#### Exercise
Each line below should be quoted exactly, please.

**** Information supplied

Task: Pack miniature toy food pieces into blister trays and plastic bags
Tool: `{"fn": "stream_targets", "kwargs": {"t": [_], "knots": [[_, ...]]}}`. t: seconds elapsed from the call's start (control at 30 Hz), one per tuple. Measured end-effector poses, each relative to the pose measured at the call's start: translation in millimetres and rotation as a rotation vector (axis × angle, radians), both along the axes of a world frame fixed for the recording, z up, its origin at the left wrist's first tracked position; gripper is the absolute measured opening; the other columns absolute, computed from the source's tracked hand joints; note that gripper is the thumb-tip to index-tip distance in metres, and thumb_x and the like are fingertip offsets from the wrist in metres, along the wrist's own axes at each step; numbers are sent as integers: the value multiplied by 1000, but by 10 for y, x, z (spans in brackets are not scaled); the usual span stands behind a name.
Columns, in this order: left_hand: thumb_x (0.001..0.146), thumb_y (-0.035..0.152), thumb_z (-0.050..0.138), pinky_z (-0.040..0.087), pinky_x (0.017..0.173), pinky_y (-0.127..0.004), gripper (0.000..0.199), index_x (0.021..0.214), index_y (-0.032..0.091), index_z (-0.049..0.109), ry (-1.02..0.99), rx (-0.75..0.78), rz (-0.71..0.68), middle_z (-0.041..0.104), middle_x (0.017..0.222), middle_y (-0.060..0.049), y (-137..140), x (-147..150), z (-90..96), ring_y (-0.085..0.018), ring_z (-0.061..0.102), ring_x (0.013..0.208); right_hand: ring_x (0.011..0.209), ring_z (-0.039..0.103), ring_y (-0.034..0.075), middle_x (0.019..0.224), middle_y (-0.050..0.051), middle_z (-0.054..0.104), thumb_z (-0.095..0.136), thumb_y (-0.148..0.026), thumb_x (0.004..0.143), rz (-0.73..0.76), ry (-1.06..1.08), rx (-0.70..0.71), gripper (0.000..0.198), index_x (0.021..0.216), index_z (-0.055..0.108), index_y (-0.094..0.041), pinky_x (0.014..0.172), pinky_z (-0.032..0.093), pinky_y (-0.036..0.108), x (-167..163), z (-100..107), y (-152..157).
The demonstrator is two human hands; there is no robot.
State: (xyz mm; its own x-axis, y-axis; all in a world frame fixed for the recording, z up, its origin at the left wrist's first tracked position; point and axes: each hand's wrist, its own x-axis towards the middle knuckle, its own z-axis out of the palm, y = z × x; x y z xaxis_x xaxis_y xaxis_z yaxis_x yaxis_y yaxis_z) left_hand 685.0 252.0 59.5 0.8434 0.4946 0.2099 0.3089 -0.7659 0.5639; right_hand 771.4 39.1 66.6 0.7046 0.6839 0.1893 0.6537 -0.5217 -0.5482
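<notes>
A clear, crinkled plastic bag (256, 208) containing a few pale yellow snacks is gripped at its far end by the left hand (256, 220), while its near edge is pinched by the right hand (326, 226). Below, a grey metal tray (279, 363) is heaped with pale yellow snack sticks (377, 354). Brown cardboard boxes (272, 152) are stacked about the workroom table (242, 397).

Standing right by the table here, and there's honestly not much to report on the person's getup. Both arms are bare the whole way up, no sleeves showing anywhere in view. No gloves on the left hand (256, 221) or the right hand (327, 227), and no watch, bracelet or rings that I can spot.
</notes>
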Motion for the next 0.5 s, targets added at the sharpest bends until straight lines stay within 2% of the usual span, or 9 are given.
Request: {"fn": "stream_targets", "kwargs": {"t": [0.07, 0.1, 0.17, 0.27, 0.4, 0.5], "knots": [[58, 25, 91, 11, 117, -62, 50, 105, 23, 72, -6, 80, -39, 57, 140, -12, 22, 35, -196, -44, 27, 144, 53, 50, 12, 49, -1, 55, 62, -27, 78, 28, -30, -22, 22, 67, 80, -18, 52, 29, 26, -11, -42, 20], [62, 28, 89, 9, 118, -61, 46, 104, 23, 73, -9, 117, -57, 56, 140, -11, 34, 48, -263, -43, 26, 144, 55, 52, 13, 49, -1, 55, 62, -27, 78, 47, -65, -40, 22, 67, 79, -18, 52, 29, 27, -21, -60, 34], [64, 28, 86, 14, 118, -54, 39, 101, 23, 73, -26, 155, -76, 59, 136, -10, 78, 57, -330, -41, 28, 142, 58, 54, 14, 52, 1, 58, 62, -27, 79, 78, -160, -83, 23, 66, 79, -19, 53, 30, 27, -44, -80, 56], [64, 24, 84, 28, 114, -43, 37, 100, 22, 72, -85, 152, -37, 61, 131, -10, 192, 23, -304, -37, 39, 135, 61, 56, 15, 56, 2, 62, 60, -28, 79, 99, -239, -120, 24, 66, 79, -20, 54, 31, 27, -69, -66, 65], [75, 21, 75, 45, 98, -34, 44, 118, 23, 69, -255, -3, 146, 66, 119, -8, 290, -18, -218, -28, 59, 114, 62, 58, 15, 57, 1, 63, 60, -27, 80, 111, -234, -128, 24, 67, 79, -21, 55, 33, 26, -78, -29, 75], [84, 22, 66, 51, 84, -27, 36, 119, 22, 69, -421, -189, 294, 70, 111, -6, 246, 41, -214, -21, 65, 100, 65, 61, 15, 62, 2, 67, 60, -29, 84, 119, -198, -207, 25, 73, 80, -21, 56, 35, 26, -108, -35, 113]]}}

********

#### Exercise output
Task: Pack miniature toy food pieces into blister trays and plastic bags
Tool: `{"fn": "stream_targets", "kwargs": {"t": [_], "knots": [[_, ...]]}}`. t: seconds elapsed from the call's start (control at 30 Hz), one per tuple. Measured end-effector poses, each relative to the pose measured at the call's start: translation in millimetres and rotation as a rotation vector (axis × angle, radians), both along the axes of a world frame fixed for the recording, z up, its origin at the left wrist's first tracked position; gripper is the absolute measured opening; the other columns absolute, computed from the source's tracked hand joints; note that gripper is the thumb-tip to index-tip distance in metres, and thumb_x and the like are fingertip offsets from the wrist in metres, along the wrist's own axes at each step; numbers are sent as integers: the value multiplied by 1000, but by 10 for y, x, z (spans in brackets are not scaled); the usual span stands behind a name.
Columns, in this order: left_hand: thumb_x (0.001..0.146), thumb_y (-0.035..0.152), thumb_z (-0.050..0.138), pinky_z (-0.040..0.087), pinky_x (0.017..0.173), pinky_y (-0.127..0.004), gripper (0.000..0.199), index_x (0.021..0.214), index_y (-0.032..0.091), index_z (-0.049..0.109), ry (-1.02..0.99), rx (-0.75..0.78), rz (-0.71..0.68), middle_z (-0.041..0.104), middle_x (0.017..0.222), middle_y (-0.060..0.049), y (-137..140), x (-147..150), z (-90..96), ring_y (-0.085..0.018), ring_z (-0.061..0.102), ring_x (0.013..0.208); right_hand: ring_x (0.011..0.209), ring_z (-0.039..0.103), ring_y (-0.034..0.075), middle_x (0.019..0.224), middle_y (-0.050..0.051), middle_z (-0.054..0.104), thumb_z (-0.095..0.136), thumb_y (-0.148..0.026), thumb_x (0.004..0.143), rz (-0.73..0.76), ry (-1.06..1.08), rx (-0.70..0.71), gripper (0.000..0.198), index_x (0.021..0.216), index_z (-0.055..0.108), index_y (-0.094..0.041), pinky_x (0.014..0.172), pinky_z (-0.032..0.093), pinky_y (-0.036..0.108), x (-167..163), z (-100..107), y (-152..157).
The demonstrator is two human hands; there is no robot.
State: (xyz mm; its own x-axis, y-axis; all in a world frame fixed for the recording, z up, its origin at the left wrist's first tracked position; point and axes: each hand's wrist, its own x-axis towards the middle knuckle, its own z-axis out of the palm, y = z × x; x y z xaxis_x xaxis_y xaxis_z yaxis_x yaxis_y yaxis_z) left_hand 685.0 252.0 59.5 0.8434 0.4946 0.2099 0.3089 -0.7659 0.5639; right_hand 771.4 39.1 66.6 0.7046 0.6839 0.1893 0.6537 -0.5217 -0.5482
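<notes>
A clear, crinkled plastic bag (256, 208) containing a few pale yellow snacks is gripped at its far end by the left hand (256, 220), while its near edge is pinched by the right hand (326, 226). Below, a grey metal tray (279, 363) is heaped with pale yellow snack sticks (377, 354). Brown cardboard boxes (272, 152) are stacked about the workroom table (242, 397).

Standing right by the table here, and there's honestly not much to report on the person's getup. Both arms are bare the whole way up, no sleeves showing anywhere in view. No gloves on the left hand (256, 221) or the right hand (327, 227), and no watch, bracelet or rings that I can spot.
</notes>
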Motion for the next 0.5 s, targets added at the sharpest bends until straight lines stay within 2% of the usual span, or 9 are given.
Request: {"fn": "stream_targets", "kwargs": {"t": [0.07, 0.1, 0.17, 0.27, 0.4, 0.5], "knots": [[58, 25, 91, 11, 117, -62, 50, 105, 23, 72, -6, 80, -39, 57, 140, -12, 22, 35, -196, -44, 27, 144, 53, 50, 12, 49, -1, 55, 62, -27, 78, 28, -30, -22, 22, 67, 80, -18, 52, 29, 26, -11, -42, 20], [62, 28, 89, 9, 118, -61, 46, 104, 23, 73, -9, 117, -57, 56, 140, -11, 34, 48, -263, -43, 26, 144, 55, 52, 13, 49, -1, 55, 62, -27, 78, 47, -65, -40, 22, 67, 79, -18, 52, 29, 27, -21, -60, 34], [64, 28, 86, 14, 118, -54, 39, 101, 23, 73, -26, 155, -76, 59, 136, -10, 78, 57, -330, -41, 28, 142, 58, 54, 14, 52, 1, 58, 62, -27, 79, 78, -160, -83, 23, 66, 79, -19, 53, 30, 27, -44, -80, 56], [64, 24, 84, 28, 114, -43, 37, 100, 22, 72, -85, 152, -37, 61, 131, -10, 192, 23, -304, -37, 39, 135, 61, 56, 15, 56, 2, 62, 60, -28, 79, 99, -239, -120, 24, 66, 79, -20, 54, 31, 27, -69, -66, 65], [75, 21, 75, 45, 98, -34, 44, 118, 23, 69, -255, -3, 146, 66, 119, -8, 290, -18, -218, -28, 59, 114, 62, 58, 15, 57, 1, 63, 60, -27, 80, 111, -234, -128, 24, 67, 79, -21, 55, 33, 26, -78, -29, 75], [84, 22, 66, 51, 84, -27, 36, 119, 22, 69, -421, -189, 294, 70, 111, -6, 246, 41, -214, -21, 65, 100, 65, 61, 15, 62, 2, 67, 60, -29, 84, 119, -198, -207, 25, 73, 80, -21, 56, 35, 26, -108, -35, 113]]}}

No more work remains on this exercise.